– Что же дальше, о великий? Тюрьма или кинжал подосланного убийцы? Как ты убьешь жрицу Астарты? Ты забыл, что я принадлежу богине?
– Нет, – ответил Ланнон. – Я не забыл об этом и на десятый день праздника Плодородия Земли пошлю тебя к ней. Ты станешь вестницей Опета богам.
– Хай этого не допустит, – в ужасе прошептала Танит.
– Хай на севере, далеко от бассейна Астарты.
– Он навсегда возненавидит тебя. Ты навсегда его потеряешь, – предупредила Танит, но царь покачал головой.
– Он не узнает, что это был мой приказ. И не узнает, что ты предала его и назвала мне его имя. – Он улыбнулся – улыбка была холодной, как блеск золота.– Нет, это ты потеряешь его, а я получу. Видишь ли, он мне необходим, а мои нужды важнее твоих.
Вначале, пока Хай оставался без сознания, и позднее, когда он, придя в себя, еще был чересчур слаб, чтобы ходить, его несли на носилках.
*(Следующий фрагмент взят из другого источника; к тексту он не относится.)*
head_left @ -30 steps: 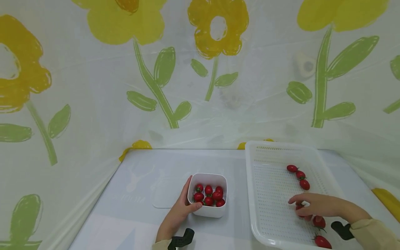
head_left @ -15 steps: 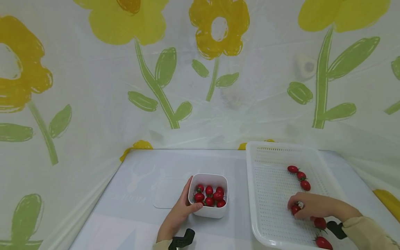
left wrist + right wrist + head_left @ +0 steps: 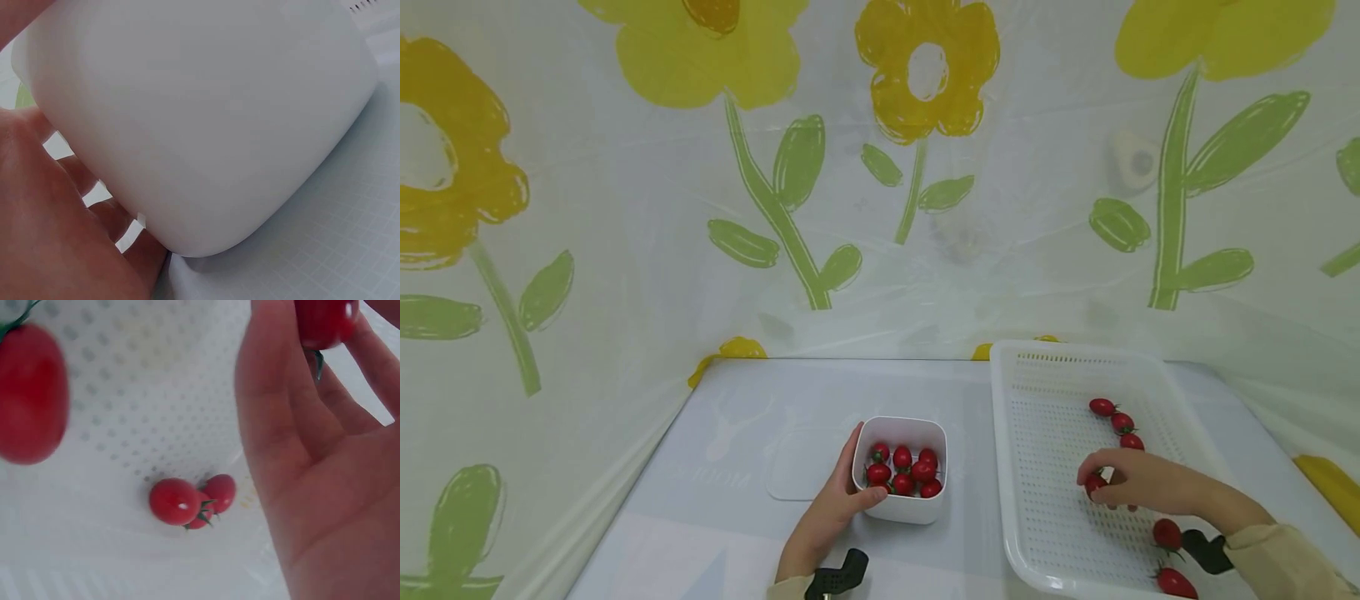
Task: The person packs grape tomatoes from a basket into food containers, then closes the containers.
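My left hand [image 3: 831, 508] holds a small white square box [image 3: 906, 510] by its left side, thumb over the near rim and fingers along the wall. Inside the box lie several cherry tomatoes [image 3: 902, 457]. In the left wrist view the white box wall [image 3: 206, 125] fills most of the picture, fingers curled along its edge. Over the white perforated basket [image 3: 1026, 500], my right hand [image 3: 1157, 483] pinches one cherry tomato [image 3: 1094, 485] between thumb and fingers. That tomato [image 3: 326, 322] shows at the top of the right wrist view, its green stem hanging below.
Three cherry tomatoes [image 3: 1123, 422] sit in a row toward the back of the basket, the nearest partly behind the right hand. Two more, one a tomato [image 3: 1167, 533], lie nearer the front by the right wrist. A flowered curtain [image 3: 647, 217] hangs behind the white table [image 3: 715, 467].
My right hand has closed on a cherry tomato and moved it up and slightly left from its place in the basket. The left hand and box have stayed put.
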`<action>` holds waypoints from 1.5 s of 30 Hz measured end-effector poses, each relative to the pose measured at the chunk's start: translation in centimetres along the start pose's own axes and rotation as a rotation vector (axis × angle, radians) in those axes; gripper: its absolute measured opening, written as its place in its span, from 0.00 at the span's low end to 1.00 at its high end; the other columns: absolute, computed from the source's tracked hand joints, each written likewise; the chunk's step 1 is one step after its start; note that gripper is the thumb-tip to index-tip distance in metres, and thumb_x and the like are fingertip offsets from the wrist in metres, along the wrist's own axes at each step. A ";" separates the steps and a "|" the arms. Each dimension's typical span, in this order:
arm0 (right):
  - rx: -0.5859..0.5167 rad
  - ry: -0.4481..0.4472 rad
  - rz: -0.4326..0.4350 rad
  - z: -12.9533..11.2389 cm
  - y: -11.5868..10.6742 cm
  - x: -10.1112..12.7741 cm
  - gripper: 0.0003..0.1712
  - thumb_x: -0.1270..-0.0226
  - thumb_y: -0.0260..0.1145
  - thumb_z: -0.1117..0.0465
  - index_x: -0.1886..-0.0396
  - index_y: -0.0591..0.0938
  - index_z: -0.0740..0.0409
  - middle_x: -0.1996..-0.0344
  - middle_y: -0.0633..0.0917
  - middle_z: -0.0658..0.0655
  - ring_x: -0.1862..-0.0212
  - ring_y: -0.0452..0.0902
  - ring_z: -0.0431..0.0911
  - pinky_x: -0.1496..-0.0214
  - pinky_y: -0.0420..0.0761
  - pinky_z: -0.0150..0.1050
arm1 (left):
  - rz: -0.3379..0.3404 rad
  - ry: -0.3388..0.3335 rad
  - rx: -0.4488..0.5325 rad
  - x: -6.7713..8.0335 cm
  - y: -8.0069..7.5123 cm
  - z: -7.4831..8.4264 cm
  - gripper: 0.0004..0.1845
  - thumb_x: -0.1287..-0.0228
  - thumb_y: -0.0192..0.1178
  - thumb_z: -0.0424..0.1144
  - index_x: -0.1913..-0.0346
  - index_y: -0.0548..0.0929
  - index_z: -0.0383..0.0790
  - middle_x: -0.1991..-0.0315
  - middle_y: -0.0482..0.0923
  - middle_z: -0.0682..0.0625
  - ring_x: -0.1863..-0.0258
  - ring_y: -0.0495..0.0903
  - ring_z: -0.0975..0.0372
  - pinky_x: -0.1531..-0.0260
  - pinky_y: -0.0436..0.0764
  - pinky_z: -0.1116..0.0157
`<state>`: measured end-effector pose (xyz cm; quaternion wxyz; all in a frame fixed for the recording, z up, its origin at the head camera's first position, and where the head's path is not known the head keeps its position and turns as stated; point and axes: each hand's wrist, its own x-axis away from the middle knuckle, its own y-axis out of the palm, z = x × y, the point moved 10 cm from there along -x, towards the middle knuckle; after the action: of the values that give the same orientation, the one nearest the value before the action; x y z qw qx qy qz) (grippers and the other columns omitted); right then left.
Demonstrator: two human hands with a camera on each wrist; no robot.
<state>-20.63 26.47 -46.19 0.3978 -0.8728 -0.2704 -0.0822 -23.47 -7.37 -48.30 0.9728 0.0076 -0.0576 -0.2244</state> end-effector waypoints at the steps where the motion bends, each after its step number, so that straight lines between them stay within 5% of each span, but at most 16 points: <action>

Так что он не знал, долго ли он в пути и в каком направлении движется.
Когда он смог идти, ему завязали глаза и он чувствовал только давление тел со всех сторон и запах пота и прогорклого жира, которым венди смазывали кожу. Когда он заговаривал, ему не отвечали, грубые руки подталкивали его вперед, а если он останавливался, в спину ему упиралось острие копья.
Он был сильно избит, весь в синяках, на голове шишки и порезы, кожа во многих местах содрана, но серьезных ран не было – ни ударов копьем, ни сломанных костей. Как будто его старались не убить и даже не поранить, хотя он нагромоздил вокруг себя груды трупов: топор с грифами взял свое, прежде чем сопротивление Хая сломили.
В первую ночь на привале Хай с мыслью о побеге попытался осмотреться, но стоило ему чуть сдвинуть повязку с глаз, как сильный удар по лицу остановил его. Его покормили вареным зерном и куском полусырого мяса. Хай ел с аппетитом.
Утром выступили до рассвета, и когда Хай почувствовал на щеке тепло солнечных лучей и увидел сквозь повязку свет, он молча воздал хвалу Баалу и попросил своего бога о помощи.
Позже в тот же день он почувствовал, что почва под ногами выровнялась, они шли как будто бы по равнине. Пахло коровьим навозом и дымом, слышались голоса. Топот его сопровождающих и шорох одежды постепенно утонули в гомоне и шуме движения большого количества людей. С ними смешивалось мычание, блеяние, воздух дрожал от звуков. Жизнь кипела, как в огромном муравейнике. Он понял, что попал в очень людное место.
Наконец его остановили. Он стоял на горячем солнце, усталый, испытывая жажду, кожаные ремни врезались в кожу рук, болели ушибы на теле. Время тянулось медленно, окружающие чего-то ждали.